| TASK PROMPT |
Only the lines below starting at the one that contains "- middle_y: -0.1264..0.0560" and ending at the one that contains "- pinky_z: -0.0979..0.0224" are to be reproduced, exactly and with both ends kept.
━━━━━ TASK DATA ━━━━━
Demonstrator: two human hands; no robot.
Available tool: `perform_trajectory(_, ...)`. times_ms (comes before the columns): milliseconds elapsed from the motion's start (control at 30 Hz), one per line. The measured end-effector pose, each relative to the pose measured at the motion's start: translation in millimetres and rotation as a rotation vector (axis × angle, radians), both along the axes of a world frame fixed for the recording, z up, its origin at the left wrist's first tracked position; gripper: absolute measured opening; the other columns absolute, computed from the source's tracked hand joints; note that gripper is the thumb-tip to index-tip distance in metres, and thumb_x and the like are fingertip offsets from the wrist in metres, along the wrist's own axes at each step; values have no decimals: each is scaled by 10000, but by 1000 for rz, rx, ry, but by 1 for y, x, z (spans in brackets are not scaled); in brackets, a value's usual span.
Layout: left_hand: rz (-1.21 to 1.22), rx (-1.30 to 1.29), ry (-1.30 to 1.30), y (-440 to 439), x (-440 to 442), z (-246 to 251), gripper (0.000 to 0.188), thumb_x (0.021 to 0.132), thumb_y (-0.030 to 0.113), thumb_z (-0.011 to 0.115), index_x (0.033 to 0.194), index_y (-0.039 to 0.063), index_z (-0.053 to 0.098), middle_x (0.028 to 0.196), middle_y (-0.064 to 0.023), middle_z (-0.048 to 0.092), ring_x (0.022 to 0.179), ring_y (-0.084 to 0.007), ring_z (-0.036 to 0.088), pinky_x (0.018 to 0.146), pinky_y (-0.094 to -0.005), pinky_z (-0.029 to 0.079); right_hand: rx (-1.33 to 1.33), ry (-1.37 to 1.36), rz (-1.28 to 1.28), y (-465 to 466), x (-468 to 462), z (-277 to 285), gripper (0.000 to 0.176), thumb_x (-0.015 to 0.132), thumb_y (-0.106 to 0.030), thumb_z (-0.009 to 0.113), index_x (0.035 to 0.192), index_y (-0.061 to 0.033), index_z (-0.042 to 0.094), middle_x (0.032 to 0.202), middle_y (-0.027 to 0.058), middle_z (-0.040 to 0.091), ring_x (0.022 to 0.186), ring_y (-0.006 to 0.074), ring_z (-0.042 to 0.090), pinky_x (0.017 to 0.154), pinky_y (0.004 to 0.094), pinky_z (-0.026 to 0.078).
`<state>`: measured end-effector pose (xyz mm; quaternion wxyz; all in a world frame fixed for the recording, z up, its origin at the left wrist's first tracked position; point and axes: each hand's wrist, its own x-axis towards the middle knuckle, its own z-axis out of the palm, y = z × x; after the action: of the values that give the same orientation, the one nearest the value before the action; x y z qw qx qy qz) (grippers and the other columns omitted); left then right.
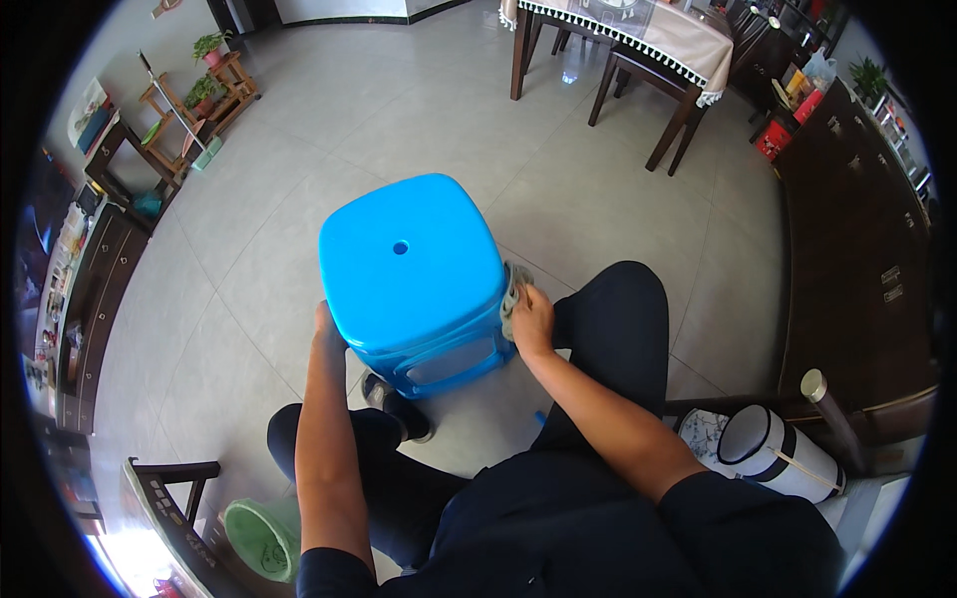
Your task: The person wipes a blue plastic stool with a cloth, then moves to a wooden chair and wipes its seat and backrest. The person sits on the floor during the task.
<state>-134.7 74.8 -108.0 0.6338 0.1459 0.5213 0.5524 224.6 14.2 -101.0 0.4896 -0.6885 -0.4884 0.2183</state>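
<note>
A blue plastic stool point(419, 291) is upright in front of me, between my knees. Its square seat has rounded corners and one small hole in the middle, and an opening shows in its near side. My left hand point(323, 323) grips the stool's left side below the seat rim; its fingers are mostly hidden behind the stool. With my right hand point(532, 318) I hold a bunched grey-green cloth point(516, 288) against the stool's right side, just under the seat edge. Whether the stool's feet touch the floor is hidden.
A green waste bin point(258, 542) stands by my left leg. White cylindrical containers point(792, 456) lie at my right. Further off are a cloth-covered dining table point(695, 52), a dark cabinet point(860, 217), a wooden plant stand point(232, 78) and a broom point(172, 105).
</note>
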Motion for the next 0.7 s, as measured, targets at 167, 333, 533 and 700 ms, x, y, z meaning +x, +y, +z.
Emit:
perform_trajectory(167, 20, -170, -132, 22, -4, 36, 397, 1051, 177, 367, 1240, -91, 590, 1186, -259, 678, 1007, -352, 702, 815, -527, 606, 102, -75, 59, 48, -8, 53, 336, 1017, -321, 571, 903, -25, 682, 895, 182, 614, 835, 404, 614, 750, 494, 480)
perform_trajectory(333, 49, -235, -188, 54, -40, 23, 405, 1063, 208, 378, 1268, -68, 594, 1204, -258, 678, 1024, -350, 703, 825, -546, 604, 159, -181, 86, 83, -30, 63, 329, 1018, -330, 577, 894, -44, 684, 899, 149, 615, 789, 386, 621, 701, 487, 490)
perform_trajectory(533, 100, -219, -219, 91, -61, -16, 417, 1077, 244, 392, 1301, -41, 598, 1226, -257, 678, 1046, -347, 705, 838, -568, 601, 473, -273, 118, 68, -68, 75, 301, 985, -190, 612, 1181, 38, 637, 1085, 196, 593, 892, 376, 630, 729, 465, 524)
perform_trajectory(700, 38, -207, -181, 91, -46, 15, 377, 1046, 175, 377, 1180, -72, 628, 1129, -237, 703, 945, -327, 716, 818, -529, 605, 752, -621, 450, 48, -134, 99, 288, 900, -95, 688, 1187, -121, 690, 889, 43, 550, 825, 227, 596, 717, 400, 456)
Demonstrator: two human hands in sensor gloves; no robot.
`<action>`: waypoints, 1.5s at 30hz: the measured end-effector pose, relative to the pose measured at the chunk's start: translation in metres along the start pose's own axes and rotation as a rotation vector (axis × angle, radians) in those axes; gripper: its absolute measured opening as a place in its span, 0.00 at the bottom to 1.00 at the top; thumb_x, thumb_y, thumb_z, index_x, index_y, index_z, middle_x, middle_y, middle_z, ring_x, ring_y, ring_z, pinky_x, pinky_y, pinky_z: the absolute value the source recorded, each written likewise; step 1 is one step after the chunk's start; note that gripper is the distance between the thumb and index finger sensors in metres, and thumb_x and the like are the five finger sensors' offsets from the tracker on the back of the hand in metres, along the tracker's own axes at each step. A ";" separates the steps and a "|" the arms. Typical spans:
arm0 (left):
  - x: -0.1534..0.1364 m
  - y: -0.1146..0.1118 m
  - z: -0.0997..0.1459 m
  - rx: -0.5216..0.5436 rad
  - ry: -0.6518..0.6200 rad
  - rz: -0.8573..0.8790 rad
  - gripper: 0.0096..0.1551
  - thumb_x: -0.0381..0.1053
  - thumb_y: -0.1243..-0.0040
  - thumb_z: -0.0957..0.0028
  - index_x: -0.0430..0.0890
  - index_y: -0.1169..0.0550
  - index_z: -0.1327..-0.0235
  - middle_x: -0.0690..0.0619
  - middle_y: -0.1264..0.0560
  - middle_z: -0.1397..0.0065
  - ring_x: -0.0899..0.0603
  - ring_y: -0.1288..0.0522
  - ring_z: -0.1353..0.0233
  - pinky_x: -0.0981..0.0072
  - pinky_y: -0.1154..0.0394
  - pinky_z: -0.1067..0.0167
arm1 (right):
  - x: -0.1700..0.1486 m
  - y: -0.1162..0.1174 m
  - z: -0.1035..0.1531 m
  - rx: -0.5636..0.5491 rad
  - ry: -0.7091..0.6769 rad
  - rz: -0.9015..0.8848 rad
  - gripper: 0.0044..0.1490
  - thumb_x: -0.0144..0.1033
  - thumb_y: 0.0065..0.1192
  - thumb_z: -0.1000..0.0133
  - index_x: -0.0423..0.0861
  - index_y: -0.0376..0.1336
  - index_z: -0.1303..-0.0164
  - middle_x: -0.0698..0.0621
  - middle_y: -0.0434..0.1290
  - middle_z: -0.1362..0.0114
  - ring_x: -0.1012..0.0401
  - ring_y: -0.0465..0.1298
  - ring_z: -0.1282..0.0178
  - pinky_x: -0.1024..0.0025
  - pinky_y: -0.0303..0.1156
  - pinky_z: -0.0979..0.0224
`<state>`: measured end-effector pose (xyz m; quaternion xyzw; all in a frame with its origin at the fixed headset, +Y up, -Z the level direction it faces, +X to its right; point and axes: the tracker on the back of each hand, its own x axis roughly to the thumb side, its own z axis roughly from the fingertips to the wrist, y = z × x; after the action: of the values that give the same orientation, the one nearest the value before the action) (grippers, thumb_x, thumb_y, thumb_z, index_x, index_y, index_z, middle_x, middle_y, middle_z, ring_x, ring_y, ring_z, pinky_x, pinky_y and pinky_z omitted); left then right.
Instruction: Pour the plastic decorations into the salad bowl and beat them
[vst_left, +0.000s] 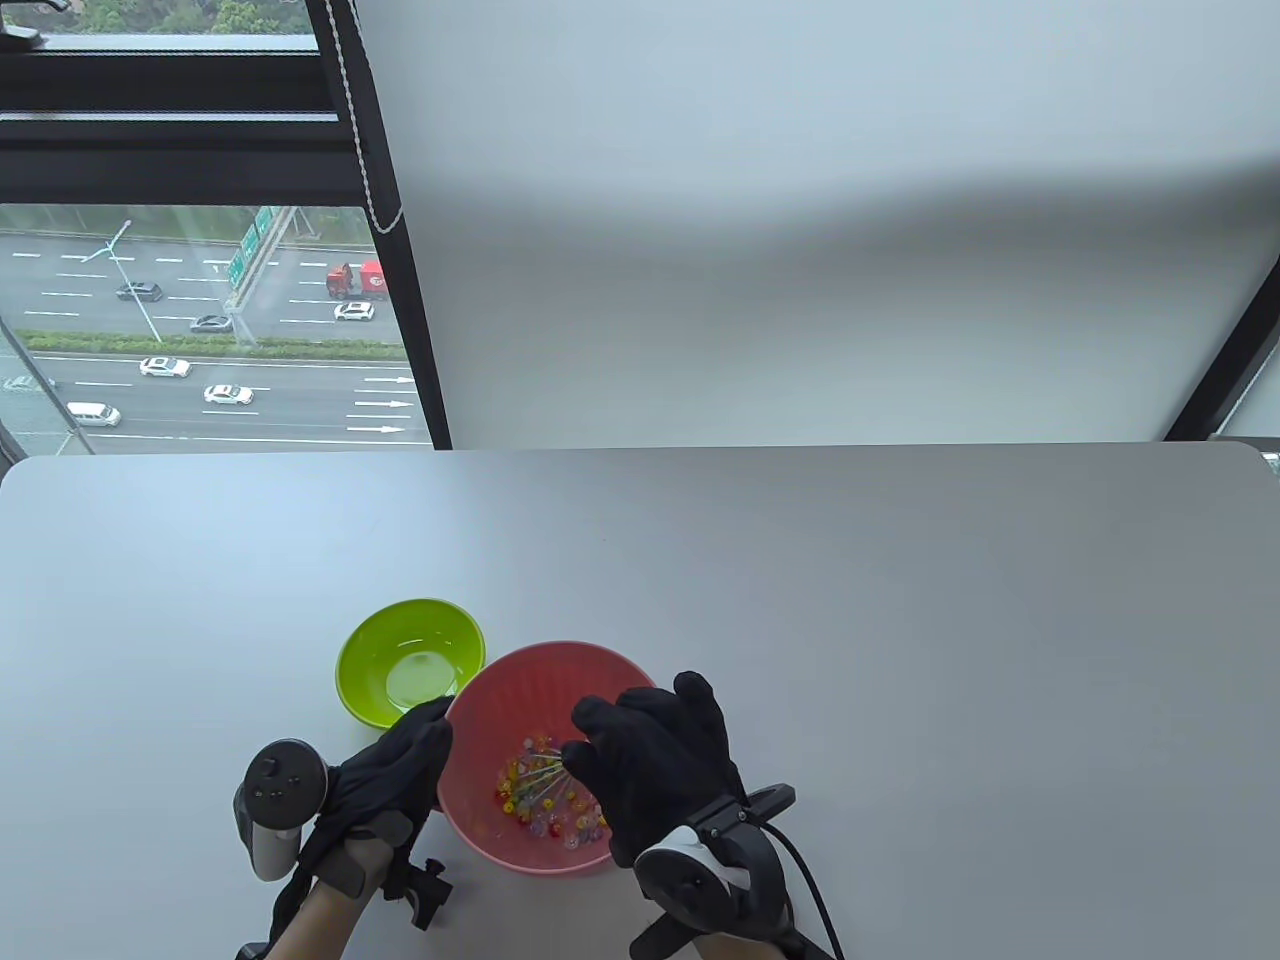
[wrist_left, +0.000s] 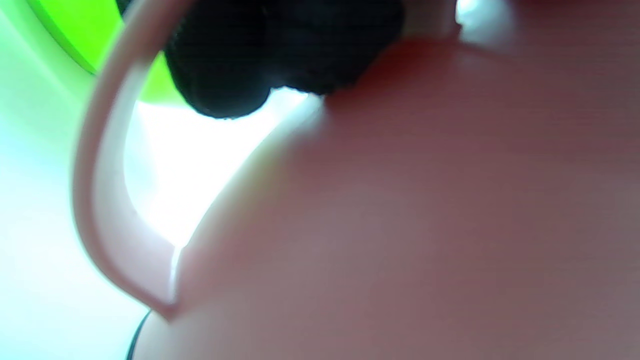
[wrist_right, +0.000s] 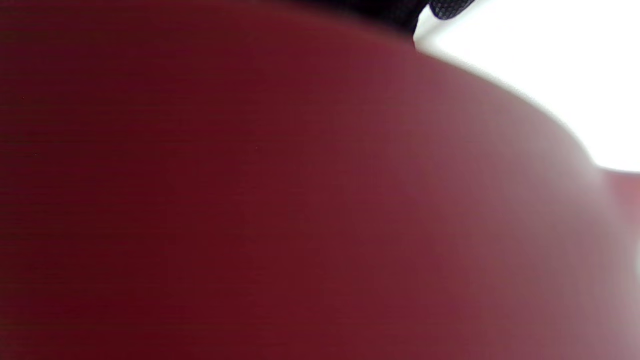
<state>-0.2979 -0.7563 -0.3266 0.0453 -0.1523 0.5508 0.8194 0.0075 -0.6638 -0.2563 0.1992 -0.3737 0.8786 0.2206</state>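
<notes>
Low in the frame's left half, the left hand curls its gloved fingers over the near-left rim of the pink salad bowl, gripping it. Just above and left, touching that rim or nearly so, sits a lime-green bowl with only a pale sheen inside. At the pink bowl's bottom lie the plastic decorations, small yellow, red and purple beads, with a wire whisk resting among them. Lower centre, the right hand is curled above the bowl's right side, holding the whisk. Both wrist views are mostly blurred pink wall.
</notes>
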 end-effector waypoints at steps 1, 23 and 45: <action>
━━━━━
| RESPONSE BELOW |
  - middle_y: -0.1264..0.0560
  - middle_z: -0.1397..0.0065
  - ring_x: -0.0899..0.0603
  - ring_y: -0.1288..0.0522
  - ring_z: -0.1353..0.0233
  - pinky_x: -0.0981..0.0072
  - pinky_y: -0.1154..0.0394
  - pinky_z: -0.1067..0.0167
arm1 (right):
  - x: -0.1700..0.1486 m
  - y: -0.1162..0.1174 m
  - z: -0.1035..0.1531 m
  - rx: -0.5636..0.5491 rad
  - ry: -0.7091..0.6769 rad
  - rz: -0.9015..0.8848 rad
  - gripper: 0.0044..0.1490
  - thumb_x: -0.0144..0.1033
  - thumb_y: 0.0065..0.1192
  - thumb_z: -0.1000..0.0133
  - index_x: -0.0423..0.0861
  - index_y: -0.0376..0.1336
  - index_z: -0.1303..-0.0164
  - middle_x: -0.0698..0.0621
  - middle_y: -0.0434..0.1290
  - middle_z: -0.1362..0.0114
  - ring_x: -0.1012..0.0401
  - ring_y: -0.0465..0.1298
  - ring_z: -0.1282..0.0178
  - pinky_x: -0.1024..0.0025
  - pinky_y: -0.0303..0.1156
  - pinky_z: -0.0979..0.0224

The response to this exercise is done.